The Court is required to screen complaints brought by prisoners seeking relief against a governmental entity or officer or employee of a governmental entity. 28 U.S.C. § 1915A(a). The Court must dismiss a complaint or portion thereof if the prisoner has raised claims that are legally "frivolous or malicious," that fail to state a claim upon which relief may be granted, or that seek monetary relief from a defendant who is immune from such relief. 28 U.S.C. § 1915A(b)(1),(2). "Notwithstanding any filing fee, or any portion thereof, that may have been paid, the court shall dismiss the case at any time if the court determines that . . . the action or appeal . . . fails to state a claim upon which relief may be granted." 28 U.S.C. § 1915(e)(2)(B)(ii).
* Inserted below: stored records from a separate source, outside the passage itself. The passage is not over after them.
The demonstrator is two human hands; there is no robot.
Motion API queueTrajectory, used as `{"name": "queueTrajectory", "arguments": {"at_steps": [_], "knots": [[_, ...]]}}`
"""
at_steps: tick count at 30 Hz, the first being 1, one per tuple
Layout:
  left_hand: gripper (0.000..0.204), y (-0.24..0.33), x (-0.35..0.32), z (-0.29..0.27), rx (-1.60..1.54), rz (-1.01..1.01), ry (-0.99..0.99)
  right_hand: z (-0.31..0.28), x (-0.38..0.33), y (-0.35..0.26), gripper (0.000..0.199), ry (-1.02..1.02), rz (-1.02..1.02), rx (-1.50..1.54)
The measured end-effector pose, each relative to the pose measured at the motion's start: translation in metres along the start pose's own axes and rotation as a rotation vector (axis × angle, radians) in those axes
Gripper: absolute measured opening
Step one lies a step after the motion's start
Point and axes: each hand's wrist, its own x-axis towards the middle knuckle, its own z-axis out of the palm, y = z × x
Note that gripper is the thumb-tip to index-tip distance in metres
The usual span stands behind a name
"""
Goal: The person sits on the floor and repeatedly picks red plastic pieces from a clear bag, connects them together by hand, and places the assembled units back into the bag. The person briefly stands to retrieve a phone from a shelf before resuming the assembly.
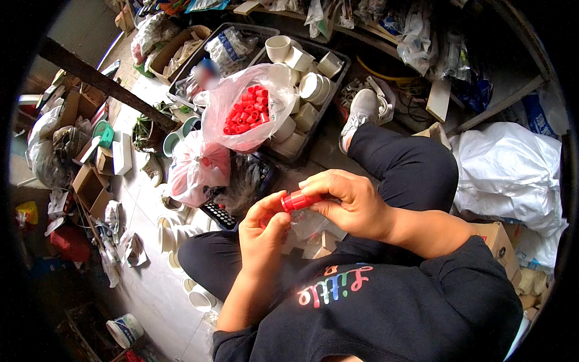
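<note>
A short red plastic pipe fitting (pixel 300 201) is held level between my two hands, above my lap. My right hand (pixel 356 204) grips its right end between thumb and fingers. At the other end, the curled thumb and fingers of my left hand (pixel 265 226) pinch around the rim. Beyond my hands an open clear plastic bag (pixel 217 117) contains several similar red fittings (pixel 247 111). Nearer my left hand sits a knotted whitish bag (pixel 198 169) with something reddish inside. My fingers partly cover the held fitting.
A black crate (pixel 342 60) of white pipe fittings (pixel 315 87) stands ahead. More white fittings (pixel 170 232) lie on the floor by my left leg. Large white sacks (pixel 506 175) and a cardboard box (pixel 499 247) are at my right. A shelf with bagged goods (pixel 416 48) runs across the back.
</note>
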Motion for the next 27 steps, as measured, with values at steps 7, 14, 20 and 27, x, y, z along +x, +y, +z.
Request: {"name": "queueTrajectory", "arguments": {"at_steps": [7,14,20,27], "knots": [[0.027,0.005,0.001,-0.007,-0.078,-0.107,-0.057,0.000,0.003,-0.002,0.027,-0.013,-0.209,-0.126],[0.027,0.003,0.002,-0.012,-0.067,-0.127,-0.082,0.000,0.003,0.001,0.025,0.009,-0.289,-0.185],[0.035,-0.004,-0.002,-0.009,-0.050,0.109,-0.090,0.000,0.004,-0.009,0.018,-0.093,0.285,0.112],[0.034,0.003,0.001,-0.011,-0.048,0.002,-0.101,-0.003,0.004,-0.016,0.034,-0.173,0.365,0.270]]}}
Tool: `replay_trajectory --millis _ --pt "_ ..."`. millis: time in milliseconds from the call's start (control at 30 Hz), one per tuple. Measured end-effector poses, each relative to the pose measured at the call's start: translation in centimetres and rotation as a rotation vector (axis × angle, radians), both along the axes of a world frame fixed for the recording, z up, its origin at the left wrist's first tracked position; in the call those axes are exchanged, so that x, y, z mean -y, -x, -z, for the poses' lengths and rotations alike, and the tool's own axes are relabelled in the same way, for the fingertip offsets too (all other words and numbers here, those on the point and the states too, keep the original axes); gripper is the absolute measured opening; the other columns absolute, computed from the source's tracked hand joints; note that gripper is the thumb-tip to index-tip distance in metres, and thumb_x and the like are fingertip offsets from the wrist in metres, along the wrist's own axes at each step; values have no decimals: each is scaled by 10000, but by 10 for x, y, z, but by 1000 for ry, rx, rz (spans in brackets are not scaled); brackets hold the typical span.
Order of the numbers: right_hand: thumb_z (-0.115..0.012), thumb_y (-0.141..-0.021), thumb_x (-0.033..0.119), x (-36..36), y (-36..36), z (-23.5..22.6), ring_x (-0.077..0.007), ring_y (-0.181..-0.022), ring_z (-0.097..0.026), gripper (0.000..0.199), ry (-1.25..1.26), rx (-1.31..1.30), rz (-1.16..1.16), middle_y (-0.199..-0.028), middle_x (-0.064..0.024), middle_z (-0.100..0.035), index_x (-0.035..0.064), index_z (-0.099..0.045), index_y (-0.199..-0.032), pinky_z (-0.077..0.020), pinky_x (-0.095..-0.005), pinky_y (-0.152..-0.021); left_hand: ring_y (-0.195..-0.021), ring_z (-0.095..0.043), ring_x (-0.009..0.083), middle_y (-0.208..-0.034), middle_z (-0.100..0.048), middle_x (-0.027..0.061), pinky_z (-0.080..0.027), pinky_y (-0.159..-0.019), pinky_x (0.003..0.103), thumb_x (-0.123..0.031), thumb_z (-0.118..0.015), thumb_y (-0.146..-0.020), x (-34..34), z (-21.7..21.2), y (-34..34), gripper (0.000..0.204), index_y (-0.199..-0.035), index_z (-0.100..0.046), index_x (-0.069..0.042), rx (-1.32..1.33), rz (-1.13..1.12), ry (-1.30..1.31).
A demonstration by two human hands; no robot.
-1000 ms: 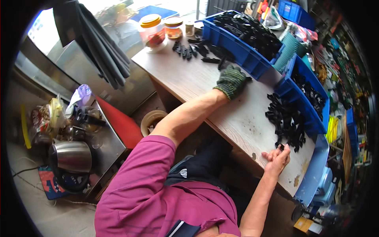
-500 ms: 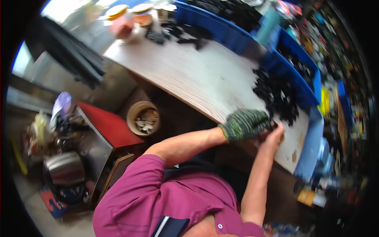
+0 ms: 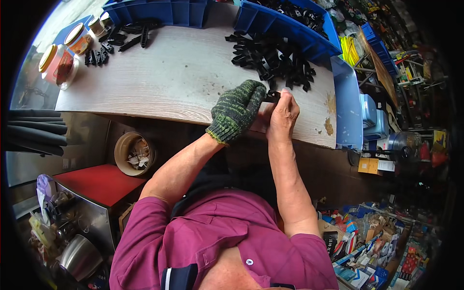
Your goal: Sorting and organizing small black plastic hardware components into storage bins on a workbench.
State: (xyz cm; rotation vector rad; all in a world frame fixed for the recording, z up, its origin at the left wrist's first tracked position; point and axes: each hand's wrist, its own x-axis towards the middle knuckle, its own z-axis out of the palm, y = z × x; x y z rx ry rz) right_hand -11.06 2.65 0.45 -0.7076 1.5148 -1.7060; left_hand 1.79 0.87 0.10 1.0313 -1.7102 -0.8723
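My left hand, in a dark green knitted glove, is closed on one end of a small black plastic part. The other end is pinched by the thumb and fingers of my bare right hand. Both hands meet just above the front edge of the pale wood-grain table. A heap of similar black plastic parts lies right beyond them. My fingers cover much of the held part, so its full shape is hidden.
Blue bins stand along the back, one filled with black parts. More black parts and lidded jars sit at the table's far left. Below are a bucket of scraps and a red-topped cabinet. A blue panel borders the right end.
The view has turned, so the table now lies more level and the heap sits straight ahead. Both hands stay together at the small black part.
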Motion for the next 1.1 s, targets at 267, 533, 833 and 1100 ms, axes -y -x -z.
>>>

A complaint must contain "a short and plain statement of the claim showing that the pleader is entitled to relief . . . ." Fed. R. Civ. P. 8(a)(2). Detailed factual allegations are not required, but "[t]hreadbare recitals of the elements of a cause of action, supported by mere conclusory statements, do not suffice," Ashcroft v. Iqbal, 129 S.Ct. 1937, 1949 (2009) (citing Bell Atlantic Corp. v. Twombly, 550 U.S. 544, 555, 127 S.Ct. 1955 (2007)), and courts "are not required to indulge unwarranted inferences," Doe I v. Wal-Mart Stores, Inc., 572 F.3d 677, 681 (9th Cir. 2009) (internal quotation marks and citation omitted). While factual allegations are accepted as true, legal conclusions are not. Iqbal, 129 S.Ct. at 1949.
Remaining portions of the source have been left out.